Luca Volonté: il cattodeputato e la tangente da due milioni di euro


Da componente del Consiglio d’Europa, invece, fu tra coloro che bocciarono il rapporto Strasser su 85 prigionieri politici detenuti in Azerbaijan un paio d’anni fa: Volontè ha ricevuto dal governo dell’Azerbaijan per quello e altri risultati, secondo l’accusa della procura di Milano che si muove per corruzione e riciclaggio.
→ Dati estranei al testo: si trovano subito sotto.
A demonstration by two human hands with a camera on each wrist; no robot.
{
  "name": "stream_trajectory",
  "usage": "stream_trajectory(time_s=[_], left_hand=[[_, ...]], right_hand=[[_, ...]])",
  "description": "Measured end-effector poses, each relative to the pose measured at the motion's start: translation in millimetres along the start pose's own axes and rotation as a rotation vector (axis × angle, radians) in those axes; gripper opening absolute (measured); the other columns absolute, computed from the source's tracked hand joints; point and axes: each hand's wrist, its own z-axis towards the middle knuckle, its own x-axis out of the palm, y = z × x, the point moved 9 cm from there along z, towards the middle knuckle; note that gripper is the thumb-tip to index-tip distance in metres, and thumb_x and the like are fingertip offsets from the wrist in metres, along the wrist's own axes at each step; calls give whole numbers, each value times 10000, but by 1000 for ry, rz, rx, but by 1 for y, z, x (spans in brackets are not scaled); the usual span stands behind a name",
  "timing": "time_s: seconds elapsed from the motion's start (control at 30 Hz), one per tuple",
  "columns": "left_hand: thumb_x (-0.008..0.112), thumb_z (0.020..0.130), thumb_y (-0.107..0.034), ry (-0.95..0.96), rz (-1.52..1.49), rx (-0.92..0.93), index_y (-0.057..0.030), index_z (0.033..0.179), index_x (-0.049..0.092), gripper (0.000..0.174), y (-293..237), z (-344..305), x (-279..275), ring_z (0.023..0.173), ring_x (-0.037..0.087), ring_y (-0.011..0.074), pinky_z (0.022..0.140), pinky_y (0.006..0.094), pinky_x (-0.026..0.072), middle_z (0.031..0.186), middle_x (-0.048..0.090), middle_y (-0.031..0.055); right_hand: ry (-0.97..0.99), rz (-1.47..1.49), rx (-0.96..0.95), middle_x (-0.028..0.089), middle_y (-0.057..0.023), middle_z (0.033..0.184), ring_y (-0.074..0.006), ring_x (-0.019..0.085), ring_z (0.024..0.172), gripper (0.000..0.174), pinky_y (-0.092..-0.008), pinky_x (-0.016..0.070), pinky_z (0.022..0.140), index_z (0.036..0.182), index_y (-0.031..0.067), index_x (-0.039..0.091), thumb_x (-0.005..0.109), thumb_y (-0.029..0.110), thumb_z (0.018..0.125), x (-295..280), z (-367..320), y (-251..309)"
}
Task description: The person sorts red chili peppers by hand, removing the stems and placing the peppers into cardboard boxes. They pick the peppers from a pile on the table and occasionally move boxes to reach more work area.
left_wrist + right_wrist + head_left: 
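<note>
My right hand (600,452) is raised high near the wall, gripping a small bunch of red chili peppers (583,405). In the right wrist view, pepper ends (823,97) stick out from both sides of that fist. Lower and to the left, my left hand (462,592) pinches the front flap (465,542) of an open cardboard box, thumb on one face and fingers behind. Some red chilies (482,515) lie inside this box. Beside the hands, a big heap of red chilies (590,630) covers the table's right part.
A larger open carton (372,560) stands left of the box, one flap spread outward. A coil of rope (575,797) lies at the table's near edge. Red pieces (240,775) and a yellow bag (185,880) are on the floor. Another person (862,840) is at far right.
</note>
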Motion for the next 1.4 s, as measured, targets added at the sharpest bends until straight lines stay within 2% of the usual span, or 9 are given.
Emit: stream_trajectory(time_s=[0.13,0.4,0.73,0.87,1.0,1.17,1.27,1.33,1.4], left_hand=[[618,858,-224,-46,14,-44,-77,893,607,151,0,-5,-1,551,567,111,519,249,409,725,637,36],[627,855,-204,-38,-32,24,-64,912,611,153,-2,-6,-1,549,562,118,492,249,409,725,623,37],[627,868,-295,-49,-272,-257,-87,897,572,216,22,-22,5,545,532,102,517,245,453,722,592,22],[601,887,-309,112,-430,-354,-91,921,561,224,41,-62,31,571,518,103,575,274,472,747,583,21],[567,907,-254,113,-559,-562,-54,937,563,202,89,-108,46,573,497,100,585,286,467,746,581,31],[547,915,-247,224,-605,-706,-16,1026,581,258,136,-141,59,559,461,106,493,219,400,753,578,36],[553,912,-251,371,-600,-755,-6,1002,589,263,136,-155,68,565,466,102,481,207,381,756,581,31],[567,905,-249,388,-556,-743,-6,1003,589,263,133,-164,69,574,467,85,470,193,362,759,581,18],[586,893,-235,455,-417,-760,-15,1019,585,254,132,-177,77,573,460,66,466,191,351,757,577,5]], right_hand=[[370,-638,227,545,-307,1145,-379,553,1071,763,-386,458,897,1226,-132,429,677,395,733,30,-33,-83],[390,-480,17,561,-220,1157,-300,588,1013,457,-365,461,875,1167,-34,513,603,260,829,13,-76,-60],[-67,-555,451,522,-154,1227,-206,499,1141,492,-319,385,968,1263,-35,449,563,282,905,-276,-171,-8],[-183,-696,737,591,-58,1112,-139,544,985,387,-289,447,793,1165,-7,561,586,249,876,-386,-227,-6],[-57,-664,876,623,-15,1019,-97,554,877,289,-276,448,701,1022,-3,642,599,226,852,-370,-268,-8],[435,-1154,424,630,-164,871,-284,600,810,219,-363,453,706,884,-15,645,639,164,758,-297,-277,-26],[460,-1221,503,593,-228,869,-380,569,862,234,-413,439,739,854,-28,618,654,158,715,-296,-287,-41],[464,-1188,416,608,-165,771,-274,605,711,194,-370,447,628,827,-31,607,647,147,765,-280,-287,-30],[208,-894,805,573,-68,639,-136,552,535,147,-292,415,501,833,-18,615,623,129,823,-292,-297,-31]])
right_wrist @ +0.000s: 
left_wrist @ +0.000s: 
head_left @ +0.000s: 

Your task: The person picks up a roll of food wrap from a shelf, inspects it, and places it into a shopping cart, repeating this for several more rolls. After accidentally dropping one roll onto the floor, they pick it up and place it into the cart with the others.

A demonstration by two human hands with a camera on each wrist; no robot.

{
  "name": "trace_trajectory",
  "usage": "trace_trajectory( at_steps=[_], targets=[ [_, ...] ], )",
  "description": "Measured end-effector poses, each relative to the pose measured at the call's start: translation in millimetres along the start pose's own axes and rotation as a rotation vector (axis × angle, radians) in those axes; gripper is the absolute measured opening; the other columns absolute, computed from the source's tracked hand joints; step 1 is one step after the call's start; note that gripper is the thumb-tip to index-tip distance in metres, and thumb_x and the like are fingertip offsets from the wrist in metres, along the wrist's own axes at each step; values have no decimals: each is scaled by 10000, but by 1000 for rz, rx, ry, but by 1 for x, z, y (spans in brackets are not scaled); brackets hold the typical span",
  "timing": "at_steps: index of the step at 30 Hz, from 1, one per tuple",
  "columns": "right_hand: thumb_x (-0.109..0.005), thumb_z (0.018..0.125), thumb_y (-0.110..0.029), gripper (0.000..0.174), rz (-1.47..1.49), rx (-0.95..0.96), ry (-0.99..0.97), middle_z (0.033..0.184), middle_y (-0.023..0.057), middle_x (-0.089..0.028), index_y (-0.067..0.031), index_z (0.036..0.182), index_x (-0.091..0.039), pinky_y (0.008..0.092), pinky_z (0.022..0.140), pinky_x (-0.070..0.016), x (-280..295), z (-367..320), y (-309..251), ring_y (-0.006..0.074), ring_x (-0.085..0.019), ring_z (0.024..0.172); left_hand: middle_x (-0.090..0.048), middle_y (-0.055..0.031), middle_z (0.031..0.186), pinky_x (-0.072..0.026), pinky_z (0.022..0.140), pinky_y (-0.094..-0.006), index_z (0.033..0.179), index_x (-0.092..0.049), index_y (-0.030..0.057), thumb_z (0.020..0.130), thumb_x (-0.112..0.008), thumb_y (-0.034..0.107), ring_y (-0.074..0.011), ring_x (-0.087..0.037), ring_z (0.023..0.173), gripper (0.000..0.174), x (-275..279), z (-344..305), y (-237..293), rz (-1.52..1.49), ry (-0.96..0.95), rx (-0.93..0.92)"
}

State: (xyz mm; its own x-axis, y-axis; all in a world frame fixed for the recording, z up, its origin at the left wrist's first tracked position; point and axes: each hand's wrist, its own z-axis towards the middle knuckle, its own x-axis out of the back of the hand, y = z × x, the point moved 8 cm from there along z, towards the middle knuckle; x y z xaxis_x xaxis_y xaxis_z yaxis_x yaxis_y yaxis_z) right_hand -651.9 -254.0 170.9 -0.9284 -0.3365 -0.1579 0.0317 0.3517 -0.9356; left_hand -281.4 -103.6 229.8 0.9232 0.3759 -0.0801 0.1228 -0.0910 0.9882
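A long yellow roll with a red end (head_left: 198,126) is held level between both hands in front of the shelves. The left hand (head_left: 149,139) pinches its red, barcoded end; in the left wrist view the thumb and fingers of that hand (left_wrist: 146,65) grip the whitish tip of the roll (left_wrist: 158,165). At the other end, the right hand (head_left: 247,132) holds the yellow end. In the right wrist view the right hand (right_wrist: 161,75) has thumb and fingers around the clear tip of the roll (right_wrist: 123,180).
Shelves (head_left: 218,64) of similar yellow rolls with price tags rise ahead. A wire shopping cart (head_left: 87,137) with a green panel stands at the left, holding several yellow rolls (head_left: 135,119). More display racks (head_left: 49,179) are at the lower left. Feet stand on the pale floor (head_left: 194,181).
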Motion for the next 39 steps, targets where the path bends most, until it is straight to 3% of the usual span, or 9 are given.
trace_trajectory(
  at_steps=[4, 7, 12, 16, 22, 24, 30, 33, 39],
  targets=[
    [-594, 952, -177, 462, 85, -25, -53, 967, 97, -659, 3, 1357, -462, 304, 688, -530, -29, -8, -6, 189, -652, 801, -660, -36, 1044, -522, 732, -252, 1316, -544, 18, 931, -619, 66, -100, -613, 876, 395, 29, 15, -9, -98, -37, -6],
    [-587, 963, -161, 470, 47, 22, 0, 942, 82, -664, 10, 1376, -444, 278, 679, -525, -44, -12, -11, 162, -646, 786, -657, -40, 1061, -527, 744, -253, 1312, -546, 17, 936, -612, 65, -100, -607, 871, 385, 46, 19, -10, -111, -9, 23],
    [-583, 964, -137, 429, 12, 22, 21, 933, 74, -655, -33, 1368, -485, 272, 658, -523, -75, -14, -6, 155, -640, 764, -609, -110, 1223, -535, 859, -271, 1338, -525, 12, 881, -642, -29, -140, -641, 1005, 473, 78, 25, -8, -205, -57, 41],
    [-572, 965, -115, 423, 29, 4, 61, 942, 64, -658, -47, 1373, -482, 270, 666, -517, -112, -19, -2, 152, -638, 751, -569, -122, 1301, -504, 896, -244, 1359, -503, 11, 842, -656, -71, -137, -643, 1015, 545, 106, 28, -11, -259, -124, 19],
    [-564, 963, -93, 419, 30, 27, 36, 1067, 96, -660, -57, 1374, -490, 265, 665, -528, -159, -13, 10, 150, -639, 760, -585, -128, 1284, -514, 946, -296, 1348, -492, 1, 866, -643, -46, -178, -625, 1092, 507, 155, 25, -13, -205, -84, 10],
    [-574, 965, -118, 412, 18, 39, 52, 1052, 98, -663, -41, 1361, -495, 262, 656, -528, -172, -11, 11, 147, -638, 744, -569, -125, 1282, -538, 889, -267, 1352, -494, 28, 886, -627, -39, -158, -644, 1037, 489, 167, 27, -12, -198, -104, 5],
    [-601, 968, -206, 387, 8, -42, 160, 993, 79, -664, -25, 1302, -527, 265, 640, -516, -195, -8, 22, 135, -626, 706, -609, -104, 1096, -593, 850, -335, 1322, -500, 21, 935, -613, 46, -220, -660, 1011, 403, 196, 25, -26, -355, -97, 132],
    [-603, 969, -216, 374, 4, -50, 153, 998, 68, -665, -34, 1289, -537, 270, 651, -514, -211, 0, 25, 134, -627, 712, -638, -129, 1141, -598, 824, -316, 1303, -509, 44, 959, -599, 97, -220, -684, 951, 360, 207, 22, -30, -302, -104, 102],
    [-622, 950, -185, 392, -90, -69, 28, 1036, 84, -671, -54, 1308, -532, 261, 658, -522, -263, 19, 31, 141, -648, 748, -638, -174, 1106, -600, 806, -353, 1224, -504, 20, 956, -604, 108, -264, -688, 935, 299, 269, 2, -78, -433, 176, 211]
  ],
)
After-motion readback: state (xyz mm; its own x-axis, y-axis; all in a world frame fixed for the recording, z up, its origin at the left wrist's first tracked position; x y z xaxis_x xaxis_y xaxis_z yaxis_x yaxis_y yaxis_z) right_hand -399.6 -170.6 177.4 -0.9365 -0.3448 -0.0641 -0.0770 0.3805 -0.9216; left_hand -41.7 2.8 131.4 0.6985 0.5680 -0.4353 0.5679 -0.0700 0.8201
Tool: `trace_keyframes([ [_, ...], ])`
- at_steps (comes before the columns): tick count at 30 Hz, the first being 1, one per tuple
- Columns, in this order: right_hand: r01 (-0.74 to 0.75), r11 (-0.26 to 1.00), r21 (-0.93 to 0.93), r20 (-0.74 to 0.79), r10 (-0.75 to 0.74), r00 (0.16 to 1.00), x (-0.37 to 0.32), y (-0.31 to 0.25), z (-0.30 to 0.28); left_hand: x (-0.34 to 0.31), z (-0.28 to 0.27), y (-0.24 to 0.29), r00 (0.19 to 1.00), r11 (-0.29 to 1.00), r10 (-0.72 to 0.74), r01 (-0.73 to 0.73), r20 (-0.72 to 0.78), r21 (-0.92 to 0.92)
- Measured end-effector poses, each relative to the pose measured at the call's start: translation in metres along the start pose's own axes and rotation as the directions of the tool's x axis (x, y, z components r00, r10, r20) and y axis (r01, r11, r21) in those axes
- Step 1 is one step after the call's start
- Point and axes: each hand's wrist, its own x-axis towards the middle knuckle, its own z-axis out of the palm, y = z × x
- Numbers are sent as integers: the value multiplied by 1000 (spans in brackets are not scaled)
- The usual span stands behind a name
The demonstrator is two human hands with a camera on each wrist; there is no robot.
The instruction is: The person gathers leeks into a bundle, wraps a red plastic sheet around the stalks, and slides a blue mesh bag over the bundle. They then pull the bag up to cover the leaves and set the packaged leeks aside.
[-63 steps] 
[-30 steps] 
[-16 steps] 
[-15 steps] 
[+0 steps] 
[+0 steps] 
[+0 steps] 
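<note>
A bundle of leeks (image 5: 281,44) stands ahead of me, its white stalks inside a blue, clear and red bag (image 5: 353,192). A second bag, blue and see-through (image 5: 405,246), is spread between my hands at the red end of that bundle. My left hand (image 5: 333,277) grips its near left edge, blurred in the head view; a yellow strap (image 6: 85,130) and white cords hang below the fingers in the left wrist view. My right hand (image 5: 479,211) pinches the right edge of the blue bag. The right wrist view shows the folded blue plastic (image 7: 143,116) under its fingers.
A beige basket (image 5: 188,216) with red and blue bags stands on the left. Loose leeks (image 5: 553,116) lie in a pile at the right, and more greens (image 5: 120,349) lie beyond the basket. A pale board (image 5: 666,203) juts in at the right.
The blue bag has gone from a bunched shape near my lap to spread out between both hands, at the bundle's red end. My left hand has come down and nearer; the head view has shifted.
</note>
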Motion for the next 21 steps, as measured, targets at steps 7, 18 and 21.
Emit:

L’ammontare della tangente, racconta oggi il Corriere della Sera, è di 2 milioni e 390mila euro:

Il denaro, proveniente dalle casse della società di telecomunicazioni azera Baktelecom mmc, tra il 2012 e il 2014 arrivò alla società Lgv e alla Fondazione Novae Terrae, entrambe riferibili a Volontè, attraverso 18 bonifici effettuati dalle società inglesi Polux management lp e Hilux service lp e transitati dalla branca estone della Danske Bank. Operazioni bancarie «sospette» che furono intercettate dall’ Uif, l’Unità di informazione finanziaria della Banca d’Italia, e segnalate alla Procura di Milano che avviò un’inchiesta sfociata a febbraio 2014 nella perquisizione da parte della Guardia di Finanza dell’abitazione di Volontè a Milano e delle sedi della società e della fondazione.
Volonté, sostengono i magistrati, avrebbe ricevuto il denaro «per sé e per terzi soggetti» dal politico Elkhan Suleymanov, suo collega nell’Assemblea parlamentare, da un collaboratore di questi, tale Muslum Mammadov, e da «altri soggetti politici azeri non meglio identificati» affinché asservisse «la propria funzione pubblica» ai loro interessi e a quelli del «governo dell’Azerbaijan». Secondo quanto si legge nell’avviso di conclusione delle indagini, che pre lude alla richiesta di rinvio a giudizio, l’allora parlamentare Udc avrebbe assicurato «nel corso di incontri e riunione in Azerbaijan e a Strasburgo, il proprio sostegno alle posizioni politiche dello Stato straniero dietro il pagamento di denaro». Spingendosi fino a «orientare le votazioni» del gruppo Popolari-Cristiano Democratici all’Assemblea, di cui era presidente, contro (come avvenne) il rapporto sui prigionieri politici stilato dal socialdemocratico tedesco Christoph Strasser e fortemente osteggiato dall’Azerbaijan, ma sul quale anche i delegati di alcuni Paesi avevano dubbi.

Per raggiungere l’obiettivo, Volontè avrebbe anche realizzato «iniziative politiche a breve e lungo periodo» arrivando a orientare «l’attività del proprio gruppo parlamentare a favore degli interessi esclusivi» dell’Azerbaijan. Una violazione dei «doveri di fedeltà, correttezza ed onestà» oltre che del codice di condotta del Consiglio che vieta di usare la carica per scopi privati e di accettare compensi legati alla propria condotta politica. «Le contestazioni mosse, oltre ad essere infondate in diritto, non trovano riscontro negli atti di indagine e si fondano su una errata interpretazione di relazioni e rapporti politici legittimamente intrattenuti da Luca Volontè con esponenti appartenenti al Consiglio d’Europa», sostengono i suoi legali, gli avvocati Alessandro Pistocchini e Domenico Pulitanò.